How do I do the last part about length?

Given your vector ##a##, then if ##\lambda>0## is a real number, then ##\lambda a## lies in the same direction of ##a##. So your answer will be ##\lambda a##. Your only job is to figure out what ##\lambda## is exactly.

You want ##\|\lambda a\| = 8##. Can you figure out what ##\lambda## is now?
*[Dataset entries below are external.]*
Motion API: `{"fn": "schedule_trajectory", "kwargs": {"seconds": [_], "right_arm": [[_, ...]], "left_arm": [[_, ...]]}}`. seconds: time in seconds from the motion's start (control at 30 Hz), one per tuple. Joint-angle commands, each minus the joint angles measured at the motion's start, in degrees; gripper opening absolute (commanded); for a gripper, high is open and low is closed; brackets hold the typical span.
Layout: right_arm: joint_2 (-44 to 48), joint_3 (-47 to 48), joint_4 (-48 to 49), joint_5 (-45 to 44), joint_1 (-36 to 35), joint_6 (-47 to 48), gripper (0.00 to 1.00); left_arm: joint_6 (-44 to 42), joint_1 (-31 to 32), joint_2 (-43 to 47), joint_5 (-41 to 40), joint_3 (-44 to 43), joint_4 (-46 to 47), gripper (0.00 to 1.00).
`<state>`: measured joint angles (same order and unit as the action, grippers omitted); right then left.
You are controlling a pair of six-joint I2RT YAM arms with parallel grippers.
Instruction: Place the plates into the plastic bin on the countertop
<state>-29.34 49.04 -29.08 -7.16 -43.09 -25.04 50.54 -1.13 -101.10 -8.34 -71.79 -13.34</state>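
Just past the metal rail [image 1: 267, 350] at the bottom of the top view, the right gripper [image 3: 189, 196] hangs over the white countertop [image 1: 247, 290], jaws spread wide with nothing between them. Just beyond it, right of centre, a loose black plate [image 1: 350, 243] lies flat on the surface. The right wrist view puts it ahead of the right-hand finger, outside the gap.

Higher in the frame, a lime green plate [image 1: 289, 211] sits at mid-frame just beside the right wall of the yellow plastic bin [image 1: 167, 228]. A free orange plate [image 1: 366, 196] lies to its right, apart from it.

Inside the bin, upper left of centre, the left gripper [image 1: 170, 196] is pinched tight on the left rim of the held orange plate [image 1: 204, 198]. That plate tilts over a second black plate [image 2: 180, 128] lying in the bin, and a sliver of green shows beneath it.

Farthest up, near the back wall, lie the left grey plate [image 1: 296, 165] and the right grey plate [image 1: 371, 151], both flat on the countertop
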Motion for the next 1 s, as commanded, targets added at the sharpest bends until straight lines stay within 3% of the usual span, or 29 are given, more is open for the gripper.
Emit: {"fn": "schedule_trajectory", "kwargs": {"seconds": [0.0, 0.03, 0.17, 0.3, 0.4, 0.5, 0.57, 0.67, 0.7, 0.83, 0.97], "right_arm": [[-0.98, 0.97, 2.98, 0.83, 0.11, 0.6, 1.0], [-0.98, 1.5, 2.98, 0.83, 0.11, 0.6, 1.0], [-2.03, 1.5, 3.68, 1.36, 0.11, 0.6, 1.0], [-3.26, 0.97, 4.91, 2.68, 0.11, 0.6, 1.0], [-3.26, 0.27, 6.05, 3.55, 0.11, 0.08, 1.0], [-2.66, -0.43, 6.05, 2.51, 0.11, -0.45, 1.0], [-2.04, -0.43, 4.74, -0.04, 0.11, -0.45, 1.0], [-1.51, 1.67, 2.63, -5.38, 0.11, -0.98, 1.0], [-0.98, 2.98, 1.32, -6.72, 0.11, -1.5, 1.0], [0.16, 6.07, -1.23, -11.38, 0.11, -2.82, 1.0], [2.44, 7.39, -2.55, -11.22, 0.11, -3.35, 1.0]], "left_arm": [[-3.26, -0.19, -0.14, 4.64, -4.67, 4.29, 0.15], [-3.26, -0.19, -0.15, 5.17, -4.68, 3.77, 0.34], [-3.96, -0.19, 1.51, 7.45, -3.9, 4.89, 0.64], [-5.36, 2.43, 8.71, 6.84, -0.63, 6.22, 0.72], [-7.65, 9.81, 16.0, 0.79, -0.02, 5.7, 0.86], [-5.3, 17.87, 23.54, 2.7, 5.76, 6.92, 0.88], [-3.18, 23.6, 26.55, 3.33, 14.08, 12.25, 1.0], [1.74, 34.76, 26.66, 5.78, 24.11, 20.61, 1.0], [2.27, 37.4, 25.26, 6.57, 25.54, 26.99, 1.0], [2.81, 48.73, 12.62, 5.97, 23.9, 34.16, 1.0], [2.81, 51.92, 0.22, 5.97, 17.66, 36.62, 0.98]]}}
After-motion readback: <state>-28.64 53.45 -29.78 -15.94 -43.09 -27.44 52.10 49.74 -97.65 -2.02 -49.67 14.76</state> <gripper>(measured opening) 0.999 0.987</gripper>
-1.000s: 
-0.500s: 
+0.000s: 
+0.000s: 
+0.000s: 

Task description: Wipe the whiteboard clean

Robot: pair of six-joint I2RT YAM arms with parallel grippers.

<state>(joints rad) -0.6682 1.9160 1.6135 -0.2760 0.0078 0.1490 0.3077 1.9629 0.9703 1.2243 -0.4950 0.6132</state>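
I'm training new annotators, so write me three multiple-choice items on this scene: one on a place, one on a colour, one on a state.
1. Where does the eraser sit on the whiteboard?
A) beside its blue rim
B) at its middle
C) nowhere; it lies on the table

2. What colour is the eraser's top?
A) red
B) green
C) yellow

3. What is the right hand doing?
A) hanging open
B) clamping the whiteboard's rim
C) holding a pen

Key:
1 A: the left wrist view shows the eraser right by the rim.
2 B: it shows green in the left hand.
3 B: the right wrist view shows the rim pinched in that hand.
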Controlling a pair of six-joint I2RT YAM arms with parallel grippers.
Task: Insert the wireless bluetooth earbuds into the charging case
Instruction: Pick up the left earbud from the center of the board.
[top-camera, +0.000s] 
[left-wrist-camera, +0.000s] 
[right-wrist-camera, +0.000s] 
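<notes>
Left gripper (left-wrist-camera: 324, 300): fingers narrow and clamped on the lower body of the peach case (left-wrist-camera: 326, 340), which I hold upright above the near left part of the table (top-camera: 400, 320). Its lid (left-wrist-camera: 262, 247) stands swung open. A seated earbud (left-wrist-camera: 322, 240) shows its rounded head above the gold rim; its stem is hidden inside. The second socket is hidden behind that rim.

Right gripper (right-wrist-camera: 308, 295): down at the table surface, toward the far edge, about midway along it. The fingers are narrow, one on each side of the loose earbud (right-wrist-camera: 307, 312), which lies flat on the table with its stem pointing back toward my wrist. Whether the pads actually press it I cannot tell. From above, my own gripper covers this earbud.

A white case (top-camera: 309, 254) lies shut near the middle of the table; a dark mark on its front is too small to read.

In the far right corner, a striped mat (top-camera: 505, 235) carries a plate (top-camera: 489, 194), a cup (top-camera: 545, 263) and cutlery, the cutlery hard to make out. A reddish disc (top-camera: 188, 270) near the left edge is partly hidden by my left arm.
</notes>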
yep got the answer as (8/sqrt 66 , 56/sqrt 66 , -32/sqrt 66)

Right!

## What is magnitude?

Magnitude refers to the size or quantity of a vector or physical quantity. It is represented by a numerical value and a unit, such as meters or kilograms.

## What are unit vectors?

Unit vectors are vectors with a magnitude of 1 and are used to indicate direction. They are typically represented by a lowercase letter with a caret (^) above it, such as ĵ for the unit vector in the y direction.

## Why do we use unit vectors?

Unit vectors are useful because they allow us to decompose a vector into its directional components. They also simplify calculations, as the magnitude of a vector can be multiplied by the unit vector to determine the component in that direction.

## How do we solve for unknown variables in equations involving magnitude and unit vectors?

To solve for unknown variables, we can use algebraic manipulation to rearrange the equation and isolate the unknown variable. We can also use the properties of vectors, such as the commutative and associative properties, to simplify calculations.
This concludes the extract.